After three months in India in 2008, bringing my time on the sub-continent to 9 months, I realize a sad and awkward reality that I belong in two places. In the words of my Indian friend, I'm wedded to the country, and torn between two worlds. I miss California, yet I am at home in India. I am pulled between relationships on two continents, and I harbor an elusive status that precludes the depth that is sufficient to satisfy. As I dined in a pillow-adorned buggy in South Delhi with an edgy and charismatic girl, as I landed in Hyderabad and was greeted by my driver and friends, and as I encountered a high-school friend in a South Indian bar, I am reminded of my tryst with two worlds. My worlds are multiple, and my experiences have afforded me an ability to recognize and understand pride in Spain, Switzerland, Ecuador, and India. But with each understanding I have gained, I have left those behind who might have become great friends. In the perpetual and elusive change, I am both broadened and saddened by my global friendships.
Over the past week, as I walked alone through Old Delhi's Chowri Bazaar, my thoughts tumbled slowly through my mind as my body negotiated the surrounding chaos.
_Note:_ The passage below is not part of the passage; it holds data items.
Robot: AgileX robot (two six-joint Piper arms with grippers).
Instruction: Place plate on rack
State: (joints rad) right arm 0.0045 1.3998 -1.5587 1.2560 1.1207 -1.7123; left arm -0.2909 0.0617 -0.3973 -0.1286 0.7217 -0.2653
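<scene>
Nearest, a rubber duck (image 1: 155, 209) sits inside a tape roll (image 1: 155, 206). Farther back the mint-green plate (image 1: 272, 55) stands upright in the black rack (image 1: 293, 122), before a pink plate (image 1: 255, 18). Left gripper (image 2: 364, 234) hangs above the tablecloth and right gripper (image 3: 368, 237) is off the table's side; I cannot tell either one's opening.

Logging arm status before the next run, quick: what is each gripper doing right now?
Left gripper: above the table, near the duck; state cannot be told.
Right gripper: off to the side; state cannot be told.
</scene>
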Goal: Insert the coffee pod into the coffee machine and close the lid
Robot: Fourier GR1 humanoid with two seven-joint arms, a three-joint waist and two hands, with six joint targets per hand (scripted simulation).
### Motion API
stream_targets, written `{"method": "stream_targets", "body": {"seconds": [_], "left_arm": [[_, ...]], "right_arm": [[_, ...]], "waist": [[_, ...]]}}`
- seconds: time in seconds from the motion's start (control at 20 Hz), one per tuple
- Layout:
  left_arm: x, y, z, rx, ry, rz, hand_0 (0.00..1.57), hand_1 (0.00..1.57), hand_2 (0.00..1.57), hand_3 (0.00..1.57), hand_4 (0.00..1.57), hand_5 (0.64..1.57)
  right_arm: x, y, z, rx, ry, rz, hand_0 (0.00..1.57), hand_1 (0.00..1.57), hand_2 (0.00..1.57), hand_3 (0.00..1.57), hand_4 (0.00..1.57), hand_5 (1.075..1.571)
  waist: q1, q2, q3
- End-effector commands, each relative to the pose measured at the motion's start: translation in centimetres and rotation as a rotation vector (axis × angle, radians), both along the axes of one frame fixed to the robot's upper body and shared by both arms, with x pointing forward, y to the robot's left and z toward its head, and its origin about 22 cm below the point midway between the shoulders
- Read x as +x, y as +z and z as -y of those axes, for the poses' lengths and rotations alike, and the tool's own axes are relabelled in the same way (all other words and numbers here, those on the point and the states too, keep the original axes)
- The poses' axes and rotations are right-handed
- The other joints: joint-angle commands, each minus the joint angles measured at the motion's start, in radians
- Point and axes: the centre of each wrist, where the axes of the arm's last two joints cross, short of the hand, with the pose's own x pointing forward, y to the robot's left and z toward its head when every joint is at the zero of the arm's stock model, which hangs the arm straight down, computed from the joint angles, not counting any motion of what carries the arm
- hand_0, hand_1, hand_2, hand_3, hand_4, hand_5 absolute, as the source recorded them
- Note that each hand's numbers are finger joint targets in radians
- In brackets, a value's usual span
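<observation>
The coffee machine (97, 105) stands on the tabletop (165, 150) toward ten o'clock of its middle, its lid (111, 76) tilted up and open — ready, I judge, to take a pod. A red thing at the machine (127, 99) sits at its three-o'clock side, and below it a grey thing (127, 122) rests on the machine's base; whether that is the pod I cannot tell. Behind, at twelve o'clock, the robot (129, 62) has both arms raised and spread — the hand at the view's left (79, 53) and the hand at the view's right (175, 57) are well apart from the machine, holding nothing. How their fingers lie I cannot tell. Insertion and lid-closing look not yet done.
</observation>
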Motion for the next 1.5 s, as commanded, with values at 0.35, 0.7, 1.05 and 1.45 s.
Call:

The dichotomies envelope my every moment, thought, surrounding, and intention. As a dusty man sleeps atop crumbled concrete, I dismiss my haste with a claim that I am powerless to help one man, and that I will devote my efforts to affect broader change. But sometimes the demands of time and commitment and comfort deceive the good intentions of decent people. Intentions become excuses and then they become the fodder for champagne toasts; they become the stories of reflective prose; they become a lingering guilt that grows into indignation and questions what others have failed to achieve, and not what one's self has failed to demand.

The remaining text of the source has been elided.